Below this line is the material. Write out only its lines from the one containing "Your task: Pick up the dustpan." through the one containing "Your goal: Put", both kept, exactly.

********

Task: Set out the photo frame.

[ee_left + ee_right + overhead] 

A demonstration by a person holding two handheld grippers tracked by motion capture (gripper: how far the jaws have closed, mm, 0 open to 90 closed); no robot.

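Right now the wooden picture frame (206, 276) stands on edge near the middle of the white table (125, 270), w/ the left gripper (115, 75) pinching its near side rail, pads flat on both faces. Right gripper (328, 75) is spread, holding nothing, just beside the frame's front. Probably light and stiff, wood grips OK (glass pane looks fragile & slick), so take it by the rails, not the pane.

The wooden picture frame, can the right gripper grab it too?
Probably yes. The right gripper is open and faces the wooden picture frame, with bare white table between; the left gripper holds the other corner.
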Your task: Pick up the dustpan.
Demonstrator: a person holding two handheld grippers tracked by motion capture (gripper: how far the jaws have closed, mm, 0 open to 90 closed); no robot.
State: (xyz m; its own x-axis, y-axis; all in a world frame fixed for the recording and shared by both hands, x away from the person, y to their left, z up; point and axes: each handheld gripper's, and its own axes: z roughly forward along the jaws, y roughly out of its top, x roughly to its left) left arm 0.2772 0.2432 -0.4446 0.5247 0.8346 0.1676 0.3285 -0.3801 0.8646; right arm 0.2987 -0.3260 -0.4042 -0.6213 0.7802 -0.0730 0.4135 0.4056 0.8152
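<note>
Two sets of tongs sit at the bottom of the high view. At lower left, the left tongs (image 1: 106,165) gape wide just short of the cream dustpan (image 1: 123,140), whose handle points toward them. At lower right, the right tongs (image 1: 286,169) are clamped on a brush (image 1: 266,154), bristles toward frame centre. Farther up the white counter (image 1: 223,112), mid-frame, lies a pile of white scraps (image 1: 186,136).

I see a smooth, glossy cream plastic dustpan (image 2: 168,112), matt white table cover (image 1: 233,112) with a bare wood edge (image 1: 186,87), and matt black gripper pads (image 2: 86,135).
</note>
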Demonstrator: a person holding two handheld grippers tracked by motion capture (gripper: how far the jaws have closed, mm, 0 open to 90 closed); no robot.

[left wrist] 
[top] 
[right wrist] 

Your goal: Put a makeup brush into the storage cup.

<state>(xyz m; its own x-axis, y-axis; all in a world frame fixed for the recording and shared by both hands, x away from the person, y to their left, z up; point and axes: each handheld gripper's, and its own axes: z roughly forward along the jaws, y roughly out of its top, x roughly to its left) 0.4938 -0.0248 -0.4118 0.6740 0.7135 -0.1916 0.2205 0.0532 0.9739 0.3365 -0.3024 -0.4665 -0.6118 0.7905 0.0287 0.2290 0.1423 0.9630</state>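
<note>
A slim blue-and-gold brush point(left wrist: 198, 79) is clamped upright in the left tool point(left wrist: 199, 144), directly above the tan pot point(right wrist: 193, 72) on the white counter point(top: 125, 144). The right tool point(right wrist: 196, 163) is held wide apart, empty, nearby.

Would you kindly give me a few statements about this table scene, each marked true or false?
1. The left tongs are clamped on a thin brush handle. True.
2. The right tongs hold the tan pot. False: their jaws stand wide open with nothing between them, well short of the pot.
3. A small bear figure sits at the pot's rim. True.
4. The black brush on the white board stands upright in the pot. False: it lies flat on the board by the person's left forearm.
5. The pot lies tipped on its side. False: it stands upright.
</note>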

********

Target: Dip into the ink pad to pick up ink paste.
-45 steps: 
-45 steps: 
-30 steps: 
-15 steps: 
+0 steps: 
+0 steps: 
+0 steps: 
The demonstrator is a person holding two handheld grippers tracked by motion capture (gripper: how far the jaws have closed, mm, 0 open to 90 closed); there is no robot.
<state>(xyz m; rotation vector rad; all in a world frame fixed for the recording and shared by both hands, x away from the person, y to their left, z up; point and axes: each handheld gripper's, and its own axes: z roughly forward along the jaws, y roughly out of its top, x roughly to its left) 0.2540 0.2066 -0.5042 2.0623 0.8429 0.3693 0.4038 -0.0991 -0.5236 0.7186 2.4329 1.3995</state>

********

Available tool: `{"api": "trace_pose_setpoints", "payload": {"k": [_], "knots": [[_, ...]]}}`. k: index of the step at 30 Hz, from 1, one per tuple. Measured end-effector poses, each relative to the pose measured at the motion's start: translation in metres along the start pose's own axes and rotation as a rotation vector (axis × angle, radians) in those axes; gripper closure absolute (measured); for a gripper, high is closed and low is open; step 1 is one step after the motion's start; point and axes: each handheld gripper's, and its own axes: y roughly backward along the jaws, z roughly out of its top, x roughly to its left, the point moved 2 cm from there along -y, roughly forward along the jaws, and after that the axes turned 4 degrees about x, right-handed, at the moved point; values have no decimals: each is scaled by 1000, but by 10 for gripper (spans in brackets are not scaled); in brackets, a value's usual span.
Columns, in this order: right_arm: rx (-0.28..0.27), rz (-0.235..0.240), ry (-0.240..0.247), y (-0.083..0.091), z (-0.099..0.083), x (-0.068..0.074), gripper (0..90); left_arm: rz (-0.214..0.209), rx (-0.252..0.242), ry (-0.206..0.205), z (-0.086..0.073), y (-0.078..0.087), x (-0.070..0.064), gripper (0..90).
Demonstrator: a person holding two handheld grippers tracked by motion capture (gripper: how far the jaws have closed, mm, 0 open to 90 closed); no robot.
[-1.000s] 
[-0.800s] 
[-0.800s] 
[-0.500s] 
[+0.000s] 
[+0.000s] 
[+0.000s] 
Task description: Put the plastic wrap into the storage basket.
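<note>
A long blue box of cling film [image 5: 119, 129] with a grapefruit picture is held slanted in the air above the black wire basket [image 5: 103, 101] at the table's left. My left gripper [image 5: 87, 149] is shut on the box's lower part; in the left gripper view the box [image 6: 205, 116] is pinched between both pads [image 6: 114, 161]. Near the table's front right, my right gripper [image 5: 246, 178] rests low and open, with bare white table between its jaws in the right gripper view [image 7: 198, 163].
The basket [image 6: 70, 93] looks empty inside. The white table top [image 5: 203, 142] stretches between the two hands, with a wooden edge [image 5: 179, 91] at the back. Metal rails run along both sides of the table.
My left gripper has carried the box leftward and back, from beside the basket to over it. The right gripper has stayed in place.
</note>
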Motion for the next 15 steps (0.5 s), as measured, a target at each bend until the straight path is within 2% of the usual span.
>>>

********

RESULT OF THE EXERCISE:
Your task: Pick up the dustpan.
Demonstrator: a person holding two handheld grippers tracked by motion capture (gripper: how far the jaws have closed, mm, 0 open to 90 closed); no robot.
State: (xyz m; its own x-axis, y-axis; all in a world frame fixed for the recording and shared by both hands, x away from the person, y to their left, z up; point and axes: each handheld gripper's, and its own axes: z roughly forward along the jaws, y roughly out of its top, x roughly to its left) left arm 0.2772 0.2432 -0.4446 0.5247 0.8346 0.1676 0.3285 -0.3801 0.8646; right arm 0.2987 -0.3260 -0.4042 -0.6213 0.7802 -0.0730 0.4135 0.4056 0.8152
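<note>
Two sets of tongs sit at the bottom of the high view. At lower left, the left tongs (image 1: 106,165) gape wide just short of the cream dustpan (image 1: 123,140), whose handle points toward them. At lower right, the right tongs (image 1: 286,169) are clamped on a brush (image 1: 266,154), bristles toward frame centre. Farther up the white counter (image 1: 223,112), mid-frame, lies a pile of white scraps (image 1: 186,136).

I see a smooth, glossy cream plastic dustpan (image 2: 168,112), matt white table cover (image 1: 233,112) with a bare wood edge (image 1: 186,87), and matt black gripper pads (image 2: 86,135).
</note>
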Demonstrator: a person holding two handheld grippers tracked by motion capture (gripper: how far the jaws have closed, mm, 0 open to 90 closed); no robot.

[left wrist] 
[top] 
[right wrist] 

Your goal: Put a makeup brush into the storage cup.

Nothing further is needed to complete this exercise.